START Data extract

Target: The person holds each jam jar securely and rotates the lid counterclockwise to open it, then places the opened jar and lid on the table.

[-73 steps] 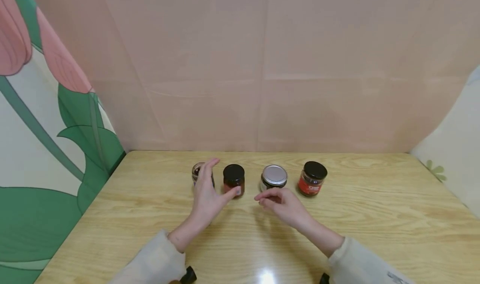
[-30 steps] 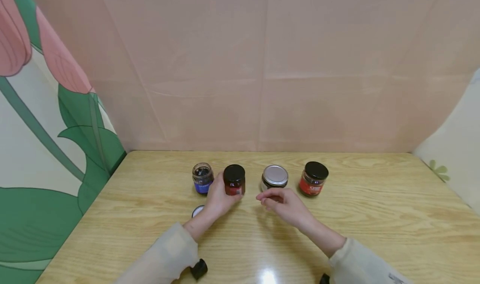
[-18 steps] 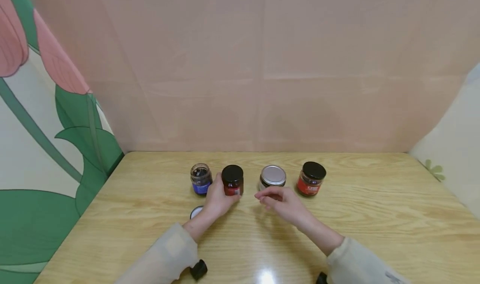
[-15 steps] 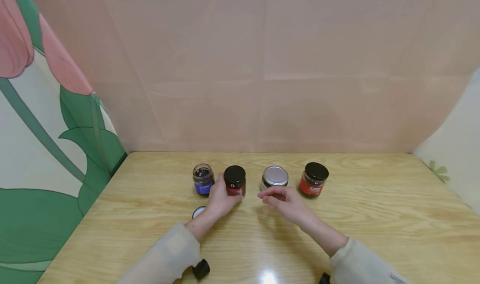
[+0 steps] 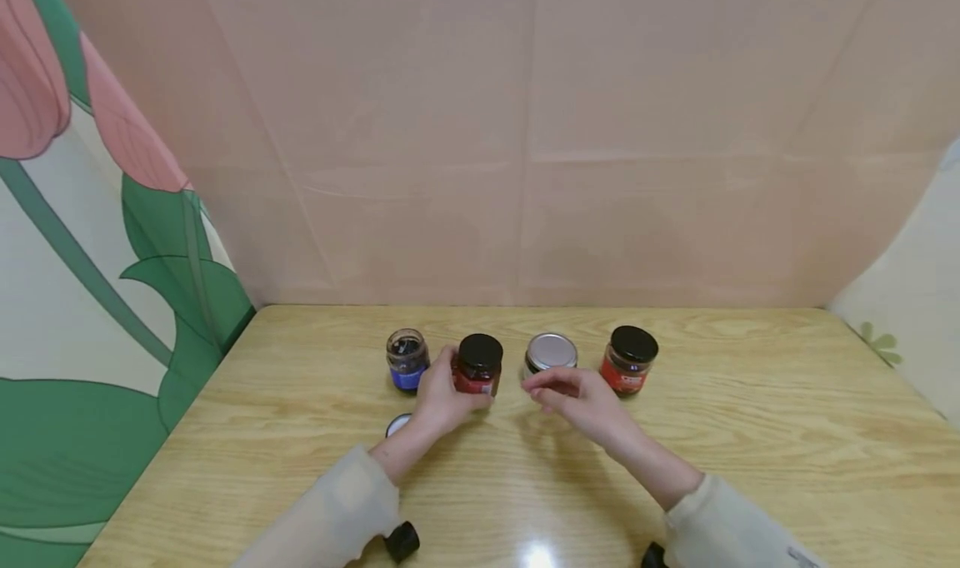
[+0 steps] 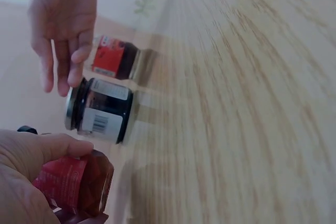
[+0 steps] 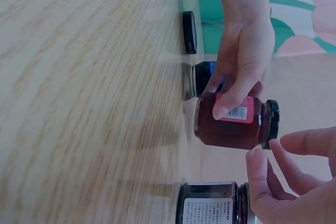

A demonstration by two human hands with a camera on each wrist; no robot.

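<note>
My left hand (image 5: pixel 442 401) grips a glass jar (image 5: pixel 480 356) with a black lid and a red label, thumb on the near side. In the right wrist view this jar (image 7: pixel 231 132) is upright, its base slightly above the table. My right hand (image 5: pixel 588 406) holds nothing; its fingers are loosely bent in front of a silver-lidded jar (image 5: pixel 551 350). In the right wrist view its fingertips (image 7: pixel 257 157) are close by the held jar's black lid. The silver-lidded jar (image 6: pixel 105 109) has a white barcode label in the left wrist view.
An uncovered jar with a blue label (image 5: pixel 407 375) stands left of the held one. A lid (image 5: pixel 397 424) lies in front of it, partly behind my left wrist. At the right stands a red-labelled jar with a black lid (image 5: pixel 630 360). All are on a wooden table (image 5: pixel 750 435).
My left hand came down from above and took hold of the black-lidded jar, then shifted it slightly right. My right hand has moved a little to the right.
</note>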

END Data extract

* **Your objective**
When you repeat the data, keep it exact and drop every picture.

* **Problem solution**
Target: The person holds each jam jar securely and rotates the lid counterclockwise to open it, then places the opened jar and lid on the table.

[-73 steps] 
[-30 steps] 
[-18 steps] 
[-15 steps] 
[+0 steps] 
[+0 steps] 
[+0 steps] 

A demonstration by two human hands with a camera on each wrist; no robot.

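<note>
My left hand (image 5: pixel 442 401) grips a glass jar (image 5: pixel 480 356) with a black lid and a red label, thumb on the near side. In the right wrist view this jar (image 7: pixel 231 132) is upright, its base slightly above the table. My right hand (image 5: pixel 588 406) holds nothing; its fingers are loosely bent in front of a silver-lidded jar (image 5: pixel 551 350). In the right wrist view its fingertips (image 7: pixel 257 157) are close by the held jar's black lid. The silver-lidded jar (image 6: pixel 105 109) has a white barcode label in the left wrist view.
An uncovered jar with a blue label (image 5: pixel 407 375) stands left of the held one. A lid (image 5: pixel 397 424) lies in front of it, partly behind my left wrist. At the right stands a red-labelled jar with a black lid (image 5: pixel 630 360). All are on a wooden table (image 5: pixel 750 435).
My left hand came down from above and took hold of the black-lidded jar, then shifted it slightly right. My right hand has moved a little to the right.
</note>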

The work on this exercise is complete.